» Task description
Using the listing below, copy exactly the lines from the one containing "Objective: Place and" to the one containing "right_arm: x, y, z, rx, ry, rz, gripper", both lines included, and no others.

· · · ·

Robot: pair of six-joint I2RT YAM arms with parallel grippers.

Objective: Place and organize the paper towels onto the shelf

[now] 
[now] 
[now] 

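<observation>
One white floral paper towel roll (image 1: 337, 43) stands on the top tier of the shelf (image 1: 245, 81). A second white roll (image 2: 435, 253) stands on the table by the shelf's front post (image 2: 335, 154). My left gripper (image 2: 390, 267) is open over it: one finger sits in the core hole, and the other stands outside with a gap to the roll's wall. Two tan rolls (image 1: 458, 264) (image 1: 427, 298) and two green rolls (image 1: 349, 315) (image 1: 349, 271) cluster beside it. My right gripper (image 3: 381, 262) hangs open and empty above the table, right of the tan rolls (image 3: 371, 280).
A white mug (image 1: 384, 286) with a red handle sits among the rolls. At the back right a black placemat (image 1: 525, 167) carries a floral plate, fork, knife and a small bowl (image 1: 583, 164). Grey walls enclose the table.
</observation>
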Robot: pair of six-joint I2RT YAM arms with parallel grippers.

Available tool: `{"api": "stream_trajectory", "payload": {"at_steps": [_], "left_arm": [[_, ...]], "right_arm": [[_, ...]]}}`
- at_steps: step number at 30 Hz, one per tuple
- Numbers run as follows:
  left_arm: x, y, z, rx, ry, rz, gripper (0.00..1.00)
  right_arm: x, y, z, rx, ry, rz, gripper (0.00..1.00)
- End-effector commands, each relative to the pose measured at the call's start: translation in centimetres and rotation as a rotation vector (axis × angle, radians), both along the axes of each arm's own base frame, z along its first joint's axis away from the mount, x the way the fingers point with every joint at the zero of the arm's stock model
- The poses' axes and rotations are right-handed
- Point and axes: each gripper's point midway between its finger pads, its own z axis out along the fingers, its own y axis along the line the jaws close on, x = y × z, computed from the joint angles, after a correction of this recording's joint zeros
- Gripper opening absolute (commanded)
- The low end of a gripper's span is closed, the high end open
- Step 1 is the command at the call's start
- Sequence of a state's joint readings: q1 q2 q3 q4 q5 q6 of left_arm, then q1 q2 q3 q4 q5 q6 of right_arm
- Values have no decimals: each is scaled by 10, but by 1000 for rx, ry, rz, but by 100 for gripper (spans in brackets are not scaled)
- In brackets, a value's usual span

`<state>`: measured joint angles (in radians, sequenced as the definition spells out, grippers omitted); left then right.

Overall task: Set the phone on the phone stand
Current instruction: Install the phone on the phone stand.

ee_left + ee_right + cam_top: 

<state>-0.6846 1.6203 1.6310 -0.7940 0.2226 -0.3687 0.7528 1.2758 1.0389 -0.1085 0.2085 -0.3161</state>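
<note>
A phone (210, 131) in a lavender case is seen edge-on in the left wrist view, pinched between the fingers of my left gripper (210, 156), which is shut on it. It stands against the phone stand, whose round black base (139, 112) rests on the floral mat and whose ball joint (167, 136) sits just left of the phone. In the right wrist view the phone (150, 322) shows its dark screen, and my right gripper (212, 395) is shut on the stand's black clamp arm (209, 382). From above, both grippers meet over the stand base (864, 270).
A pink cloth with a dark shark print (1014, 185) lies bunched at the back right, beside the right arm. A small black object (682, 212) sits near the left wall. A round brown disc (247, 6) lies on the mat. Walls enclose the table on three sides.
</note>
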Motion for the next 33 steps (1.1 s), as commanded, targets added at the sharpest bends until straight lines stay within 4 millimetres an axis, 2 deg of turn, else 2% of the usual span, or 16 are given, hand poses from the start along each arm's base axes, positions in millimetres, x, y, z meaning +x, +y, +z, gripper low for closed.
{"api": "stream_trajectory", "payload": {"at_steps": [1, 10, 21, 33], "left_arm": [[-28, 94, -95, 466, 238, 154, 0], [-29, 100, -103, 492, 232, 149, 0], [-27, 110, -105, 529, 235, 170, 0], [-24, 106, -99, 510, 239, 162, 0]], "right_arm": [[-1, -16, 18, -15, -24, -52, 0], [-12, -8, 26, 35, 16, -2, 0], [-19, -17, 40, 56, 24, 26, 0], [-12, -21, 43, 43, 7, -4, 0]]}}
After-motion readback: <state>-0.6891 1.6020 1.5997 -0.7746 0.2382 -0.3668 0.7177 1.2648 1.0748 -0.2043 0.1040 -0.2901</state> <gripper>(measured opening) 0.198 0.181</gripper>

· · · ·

» Answer to this problem
Objective: Place and organize the paper towels onto the shelf

[now] 
[now] 
[now] 

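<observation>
One white floral paper towel roll (image 1: 337, 43) stands on the top tier of the shelf (image 1: 245, 81). A second white roll (image 2: 435, 253) stands on the table by the shelf's front post (image 2: 335, 154). My left gripper (image 2: 390, 267) is open over it: one finger sits in the core hole, and the other stands outside with a gap to the roll's wall. Two tan rolls (image 1: 458, 264) (image 1: 427, 298) and two green rolls (image 1: 349, 315) (image 1: 349, 271) cluster beside it. My right gripper (image 3: 381, 262) hangs open and empty above the table, right of the tan rolls (image 3: 371, 280).
A white mug (image 1: 384, 286) with a red handle sits among the rolls. At the back right a black placemat (image 1: 525, 167) carries a floral plate, fork, knife and a small bowl (image 1: 583, 164). Grey walls enclose the table.
</observation>
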Robot: pair of six-joint I2RT YAM arms with parallel grippers.

Available tool: `{"api": "stream_trajectory", "payload": {"at_steps": [_], "left_arm": [[_, ...]], "right_arm": [[_, ...]]}}`
- at_steps: step number at 30 Hz, one per tuple
- Numbers run as follows:
  left_arm: x, y, z, rx, ry, rz, gripper (0.00..1.00)
  right_arm: x, y, z, rx, ry, rz, gripper (0.00..1.00)

There is nothing more to the answer.